Récemment, la Cour de cassation a jugé que la destruction, même volontaire, par le transporteur des marchandises qui lui ont été confiées ne peut pas, par principe, être qualifiée de faute inexcusable au sens de l’article L. 133-8 du code de commerce, cette qualification dépendant des circonstances de chaque espèce ( Com. 24 mars 2021, F-P, n° 19-22.708).

Dans ce cas d’espèce, une société confie le transport de matériels aéronautiques à un transporteur qui, avant de les acheminer vers la destination prévue, les conserve dans son entrepôt, où ils sont endommagés par un incendie consécutif à une tentative de vol par effraction.

Le transporteur refuse d’indemniser l’expéditeur du préjudice subi et se fait assigné par l’expéditeur et son assureur en paiement. Les juges du fond rejettent leurs demandes, tout comme le pourvoi en cassation formé par l’assureur.

Ainsi, la qualification de faute inexcusable reste exceptionnelle sous le strict contrôle de motivation exercé par la Cour de cassation.

  • Sécurité de la marchandise lors d’un stationnement

Les cas de vol de marchandise pendant le stationnement d’un transporteur étant fréquents, la Cour de cassation impose au professionnel de transport de prêter une attention particulière à la sécurité de la marchandise transportée, notamment à l’occasion du stationnement de nuit.

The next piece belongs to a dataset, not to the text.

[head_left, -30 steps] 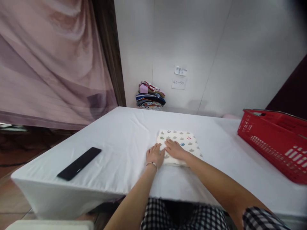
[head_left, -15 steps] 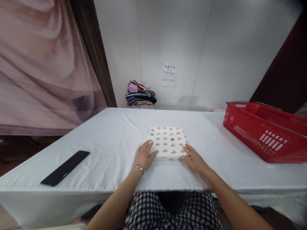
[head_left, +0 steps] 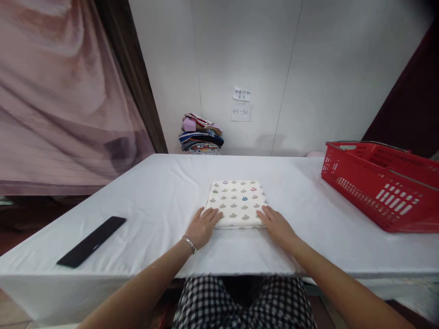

L’arrêt rendu par la Cour de cassation le 21 novembre 2018 mérite d’être cité en ce qu’il reconnaît que le transporteur a commis une faute inexcusable dans un cas où auparavant la jurisprudence avait tendance à l’écarter. La Cour de cassation a validé le raisonnement des premiers juges en confirmant que « le fait d’avoir stationné pour la nuit une remorque chargée de marchandises sensibles, sans aucun dispositif de fermeture, sur un terrain non surveillé, constitue une faute du transporteur […] » et que ce stationnement « de nuit, sur un site isolé en pleine campagne, même régulièrement occupé par les véhicules d’une entreprise de transport, donnant directement sur la voie publique, sans aucune surveillance effective, d’un chargement composé de nombreux colis, donc facilement enlevables, dans une remorque non cadenassée, tandis que le transporteur ne pouvait ignorer la valeur du chargement, et ce, en contradiction flagrante avec les instructions reçues, constitue une faute délibérée et dépasse le seuil de la simple négligence »

Cet arrêt incite également l’expéditeur à donner des instructions claires quant aux sécurité et valeur des marchandises confiées au transporteur.